Last month I read a curetoday.com
essay of mine that had just been posted online. I was dismayed to see that I'd combined the names of two women I know into a single incorrect name. That preceded by just hours an admonition from one of my daughters that I "don't pay attention," even though I act like I am. When things like this happen, and they happen more than I would like, I wonder if it's due to normal aging, three years of ongoing cancer treatments, or, let's be honest, mental laziness.
"Chemobrain,” which is more accurately called cancer-therapy associated cognitive change, since it occurs in survivors who did not receive chemotherapy, is so widely reported that I have to believe some of the changes I've see are due to treatment. In 2012, years before I started treatment, a study
on two identical twins, one who'd undergone breast cancer treatment that included chemotherapy and one who had not, reassured patients that cognitive changes weren't "all in their heads.” In fact, the authors of that study wrote, "the twin who underwent chemotherapy had substantially more subjective cognitive complaints, more white matter hyperintensities on MRI, and an expanded spatial extent of brain activation during working memory processing than her non-affected twin."
In other words, that twin was working harder. That's what I experience. I sometimes feel like my brain has to work harder to do the things that once required no thought at all. If I were given a memory test or underwent other neuropsychological tests, my results would most likely fall within the normal range, but sometimes it feels like I am working darn hard to stay there.
Because of all of this, I notice anything I come across that might improve brain processes, especially for cancer patients. For the past month, I've been following a sort of brain training regimen that hasn't restored the "old" me, but does seem to be having a positive effect and is easy to put into practice:
Online brain training
. Sometimes the universe sends clear signals. Shortly after curetoday.com published an article on brain training
in breast cancer survivors, my local library made Brain HQ available to card holders. I signed up about a month ago and have been doing the daily online workout. Some of the exercises are quite difficult for me. I have noticed that my attention to detail seems to be improving in real life, and during the memory exercises, I can almost feel my brain crackling with effort. If you have hearing or sight issues, some of the exercises could be frustrating.

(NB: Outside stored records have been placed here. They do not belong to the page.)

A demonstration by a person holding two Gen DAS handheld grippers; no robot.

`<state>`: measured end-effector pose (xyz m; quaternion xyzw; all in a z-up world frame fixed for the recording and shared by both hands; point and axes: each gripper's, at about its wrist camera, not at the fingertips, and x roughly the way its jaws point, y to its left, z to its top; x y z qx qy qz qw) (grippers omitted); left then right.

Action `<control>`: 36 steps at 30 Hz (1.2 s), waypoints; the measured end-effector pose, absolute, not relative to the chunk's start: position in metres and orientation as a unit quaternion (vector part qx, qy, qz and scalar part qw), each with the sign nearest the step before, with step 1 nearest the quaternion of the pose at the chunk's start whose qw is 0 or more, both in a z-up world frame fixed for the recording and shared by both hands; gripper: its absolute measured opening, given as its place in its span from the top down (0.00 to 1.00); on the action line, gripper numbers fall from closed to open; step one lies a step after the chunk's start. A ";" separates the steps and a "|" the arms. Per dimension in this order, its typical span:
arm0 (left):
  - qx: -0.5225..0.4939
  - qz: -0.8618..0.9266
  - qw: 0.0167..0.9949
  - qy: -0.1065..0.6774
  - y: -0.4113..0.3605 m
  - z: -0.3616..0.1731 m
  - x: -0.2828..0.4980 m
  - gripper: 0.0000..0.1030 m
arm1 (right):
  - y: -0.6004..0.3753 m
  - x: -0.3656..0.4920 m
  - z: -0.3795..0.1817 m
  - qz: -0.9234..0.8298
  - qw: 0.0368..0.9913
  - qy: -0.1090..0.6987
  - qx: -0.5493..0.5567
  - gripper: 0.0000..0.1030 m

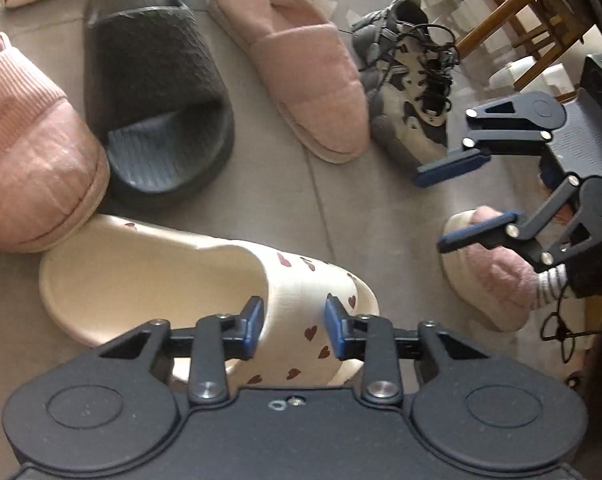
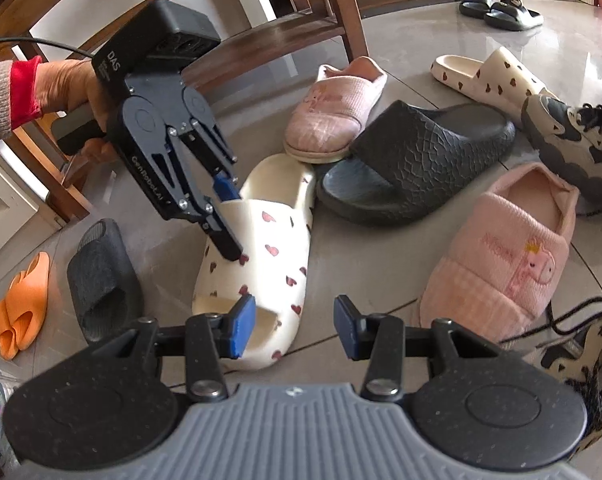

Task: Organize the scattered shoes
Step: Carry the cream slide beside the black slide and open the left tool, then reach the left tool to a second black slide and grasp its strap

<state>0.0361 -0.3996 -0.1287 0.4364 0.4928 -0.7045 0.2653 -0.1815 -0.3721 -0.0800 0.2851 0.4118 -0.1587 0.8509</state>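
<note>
The left claw (image 1: 294,328) points steeply down, its blue pads (image 1: 254,328) straddling the strap of a cream foam slide printed with dark red hearts (image 1: 205,280) lying on the grey tiled floor (image 1: 301,200); whether they press it I cannot tell. A hand (image 2: 71,92) in a red cuff grips its handle. The right claw (image 2: 295,326) hangs half-open and empty above the same slide. Beyond lie a black textured slide (image 1: 157,92) and pink quilted slippers (image 1: 301,80), then a grey laced sneaker (image 1: 405,92).
</note>
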 end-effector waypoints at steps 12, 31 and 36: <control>0.394 -0.721 0.167 0.544 -0.292 -0.142 -0.019 0.90 | -0.357 -0.197 -0.073 -0.177 0.845 0.402 0.304 0.54; 0.339 -0.755 0.266 0.494 -0.278 -0.096 -0.003 0.65 | -0.346 -0.209 -0.062 -0.192 0.849 0.396 0.291 0.54; 0.243 -0.706 0.477 0.463 -0.316 -0.086 0.045 0.54 | -0.367 -0.200 -0.064 -0.192 0.852 0.387 0.297 0.54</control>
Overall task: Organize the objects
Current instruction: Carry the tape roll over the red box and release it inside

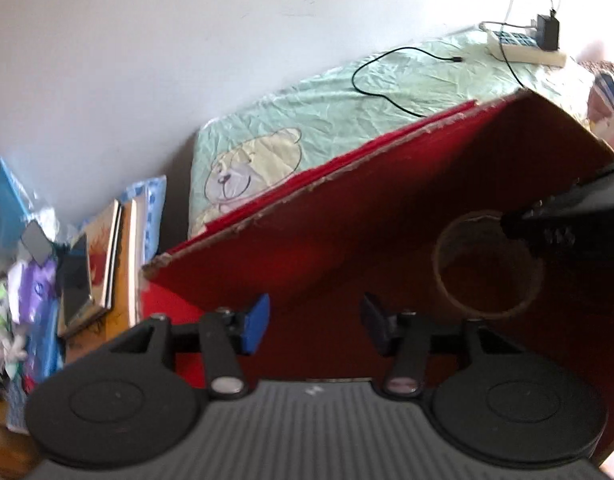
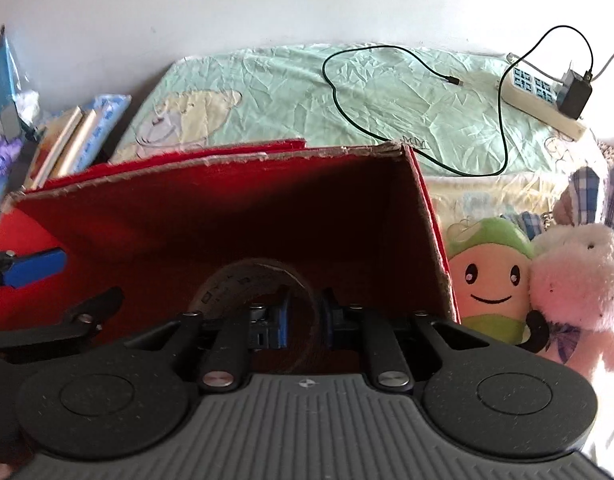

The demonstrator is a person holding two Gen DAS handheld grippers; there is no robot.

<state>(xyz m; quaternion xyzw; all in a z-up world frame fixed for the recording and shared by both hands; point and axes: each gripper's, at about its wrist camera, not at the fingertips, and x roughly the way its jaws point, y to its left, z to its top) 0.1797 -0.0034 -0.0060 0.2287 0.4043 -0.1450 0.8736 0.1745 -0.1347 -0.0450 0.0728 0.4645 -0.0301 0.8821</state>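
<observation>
Red box interior: brown tape ring in right gripper, left gripper wide.

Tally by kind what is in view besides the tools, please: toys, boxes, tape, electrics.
Plush toys: 2, green-capped plush and pink rabbit
Red box: 1
Tape roll: 1
Power strip: 1
Charger: 1
Loose cable: 1
Total: 7

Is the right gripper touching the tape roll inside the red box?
Touching. In the right wrist view, the right gripper has its jaws closed on the wall of the tape roll, low inside the red box.
</observation>
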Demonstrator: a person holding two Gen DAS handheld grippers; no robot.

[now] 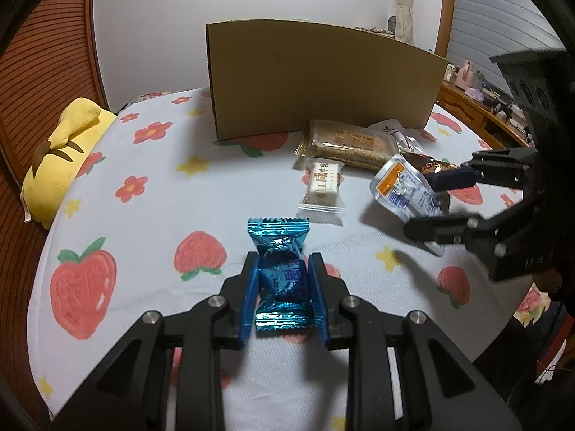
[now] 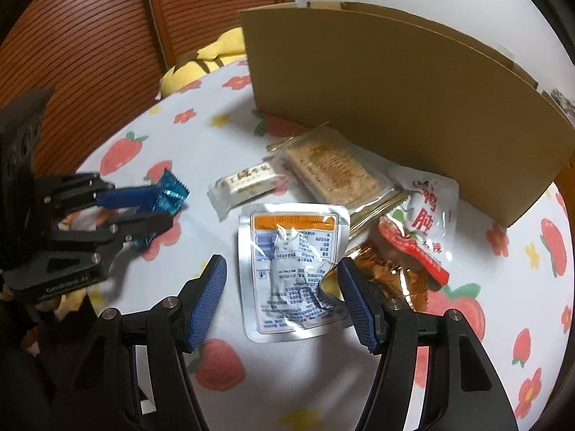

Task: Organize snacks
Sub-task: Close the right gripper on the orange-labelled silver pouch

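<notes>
My left gripper (image 1: 284, 273) is shut on a shiny blue candy wrapper (image 1: 282, 269), just above the strawberry-print cloth; it also shows in the right wrist view (image 2: 169, 194). My right gripper (image 2: 282, 287) is open, its pads on either side of a silver pouch with an orange label (image 2: 291, 269) lying on the cloth; the pouch also shows in the left wrist view (image 1: 406, 186). Beyond lie a white nougat bar (image 2: 248, 183), a cracker pack (image 2: 334, 172), a white-and-red pouch (image 2: 431, 208) and a brown glossy snack (image 2: 388, 269). A cardboard box (image 2: 395, 89) stands behind them.
A yellow plush toy (image 1: 61, 158) lies at the far left edge of the cloth (image 1: 143, 215). Brown slatted doors stand behind on the left. A wooden desk with small items (image 1: 478, 97) is at the far right.
</notes>
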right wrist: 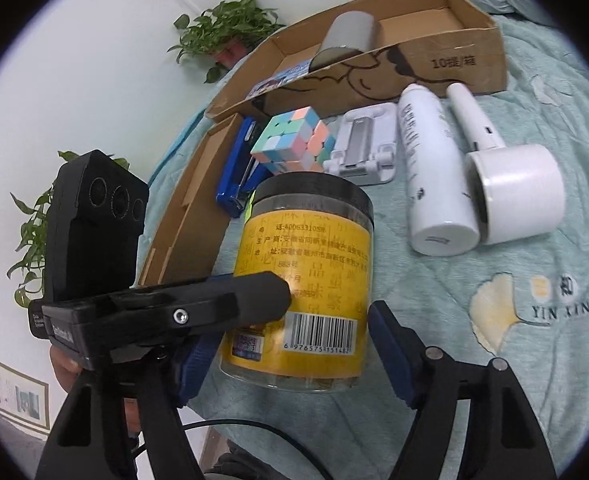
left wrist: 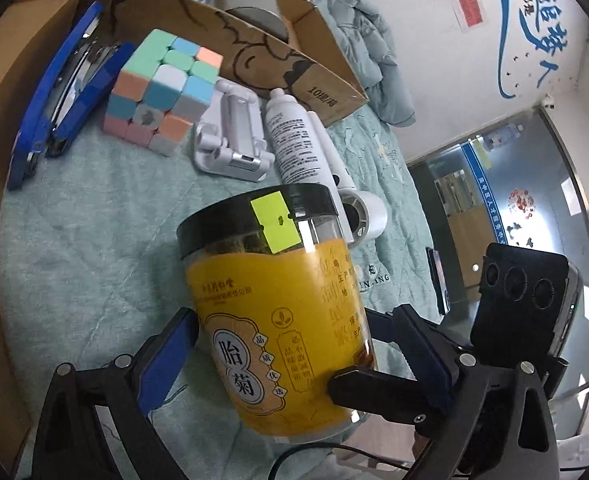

Physical training exercise
has been shown to have positive effects on cognitive function, and I believe that is true. When I go through more sedentary periods, for whatever reason, I notice that my thinking becomes slower as well. Because movement improves my mood, it also just puts me out in the world more, and that has brain benefits, too.
Keeping a record.
One of the reasons I was able to remember those two specific events that opened this essay is because I keep a record of what's going on with my thinking. I'm not great at it, but because some of my mental changes have concerned me, I want to be able to explain to my doctor what they are, when they happen and why they matter.
Using time better.
One of the things I discovered using Brain HQ is that my ability to do relatively well on the various exercises is related to the time of day I do them. This reinforces my own belief that I'm basically a morning person. I try to undertake certain activities earlier in the day and to have patience with myself later in the day when things take longer to complete or mentally wear me out.
Adding more vegetables.
I already ate the recommended amount of vegetables nearly everyday, but because vegetables are linked with better mental function as you age, I've been making sure to match that recommendation or beat it.
Giving myself a break.
One of the most reassuring statements I've come across was in an online interview here
, in which breast cancer expert Lillie Shockney said, "Part of the cause may not be related to the physical treatment with drugs, but instead due to this being a life-altering experience, similar to soldiers going to war and now returning home. Their world doesn't feel the same and they can have difficulty concentrating and remembering things. This can also be the case with cancer survivors. Give yourself time."